Unusually this year, 19 will be outlining a formal area of interest. For both 4th and 5th years we will begin the year by researching and producing dendriforms and other L-system derived geometries, in combination with research into biomimetic long-span structures, forms of folded, tessellated and auxetic geometries to produce integrated material systems. 4th years will subsequently develop propositions which recognise the vitality of roofscape and landscape in the architectonics of the market as a site of social interaction, commercial use and cultural practice, while 5th years can develop research outputs in the context of an open brief.

In addition to the Unit agenda, 5 students will be offered the chance to enter the Future Spaces Competition, which takes place over two weeks in term one, held at Make Architects.

Where?
Sites will be chosen by negotiation, with 5th year having the option to pick any location on Earth, whereas 4th years will be geofenced to sites in London, to develop a scheme designed to amplify, extend and augment an extant market location, or to propose a new market location in the city. 5th years can choose to take the same focal interest or develop their own in the context set by the unit.

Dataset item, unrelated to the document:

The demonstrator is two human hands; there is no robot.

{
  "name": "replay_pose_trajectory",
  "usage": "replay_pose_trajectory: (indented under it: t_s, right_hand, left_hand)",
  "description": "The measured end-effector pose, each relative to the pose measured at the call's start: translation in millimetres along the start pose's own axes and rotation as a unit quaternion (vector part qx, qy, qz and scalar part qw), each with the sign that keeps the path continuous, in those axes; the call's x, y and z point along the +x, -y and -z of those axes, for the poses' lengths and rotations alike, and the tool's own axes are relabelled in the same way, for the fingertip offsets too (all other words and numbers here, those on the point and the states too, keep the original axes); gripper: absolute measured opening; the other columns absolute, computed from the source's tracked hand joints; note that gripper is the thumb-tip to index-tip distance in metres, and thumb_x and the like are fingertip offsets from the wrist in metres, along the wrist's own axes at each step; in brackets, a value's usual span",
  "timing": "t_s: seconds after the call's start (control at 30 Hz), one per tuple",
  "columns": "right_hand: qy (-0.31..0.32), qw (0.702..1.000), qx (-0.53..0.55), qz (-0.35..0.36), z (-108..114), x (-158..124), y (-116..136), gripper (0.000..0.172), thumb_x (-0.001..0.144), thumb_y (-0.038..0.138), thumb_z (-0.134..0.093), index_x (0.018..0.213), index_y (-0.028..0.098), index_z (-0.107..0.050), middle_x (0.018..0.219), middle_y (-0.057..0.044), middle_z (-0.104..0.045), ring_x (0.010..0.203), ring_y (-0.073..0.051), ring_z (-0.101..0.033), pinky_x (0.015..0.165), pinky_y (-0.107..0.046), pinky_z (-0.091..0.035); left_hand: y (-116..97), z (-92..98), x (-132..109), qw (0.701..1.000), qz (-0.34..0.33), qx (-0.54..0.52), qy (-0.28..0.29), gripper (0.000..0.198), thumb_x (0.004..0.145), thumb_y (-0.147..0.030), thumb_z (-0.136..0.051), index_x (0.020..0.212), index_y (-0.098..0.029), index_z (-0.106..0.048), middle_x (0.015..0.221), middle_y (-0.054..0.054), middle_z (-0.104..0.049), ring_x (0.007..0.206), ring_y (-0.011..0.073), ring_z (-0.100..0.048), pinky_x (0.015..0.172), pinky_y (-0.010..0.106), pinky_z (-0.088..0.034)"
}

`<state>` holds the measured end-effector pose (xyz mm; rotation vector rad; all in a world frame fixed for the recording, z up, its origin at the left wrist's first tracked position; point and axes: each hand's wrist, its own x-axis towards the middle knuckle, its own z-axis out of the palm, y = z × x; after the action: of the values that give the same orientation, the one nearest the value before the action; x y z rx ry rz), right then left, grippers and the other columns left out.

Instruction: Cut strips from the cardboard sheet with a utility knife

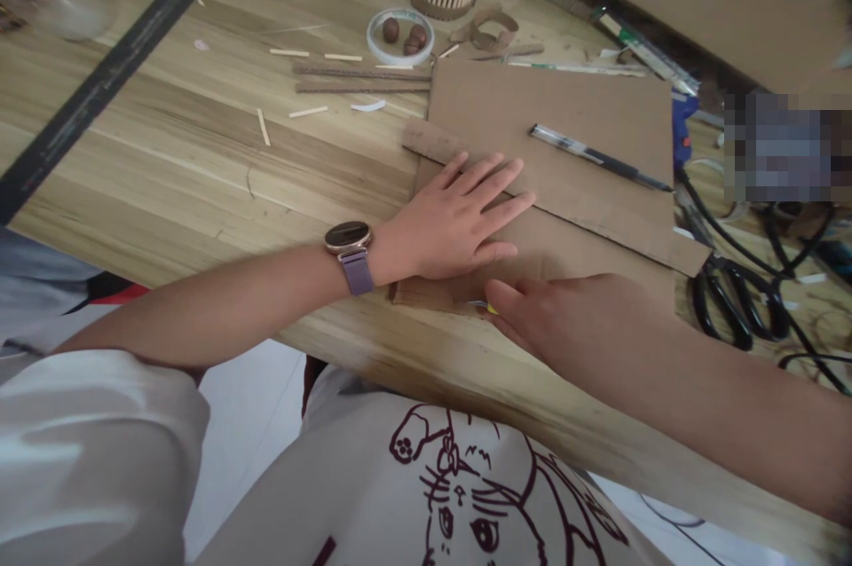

The means of production of work are always implicated in its outcomes: the unit will again make extensive use of Unreal Engine as our primary experimental and representational platform, this year outputs from both years will cover physical, digital and hybrid configurations.

Why?
Markets are vital spaces for communities to gather, grow and evolve. In recent years they have become transformed by digital technologies, allowing peripatetic or irregular occupation to be managed advantageously. The market is the original business incubator and accelerator, providing an invaluable platform for start-up and established business alike to engage directly with consumers. Markets connect urban and rural economies, increase access to affordable and healthy food, and offer low-risk business opportunities for vendors and farmers. They are the original civic centres and continue to be key public gathering places, capable of acting as essential economic, cultural, social, political and public health infrastructure. Architecturally, they present interesting tectonic and contextual challenges within an ostensibly straightforward programme, which has its roots in antiquity.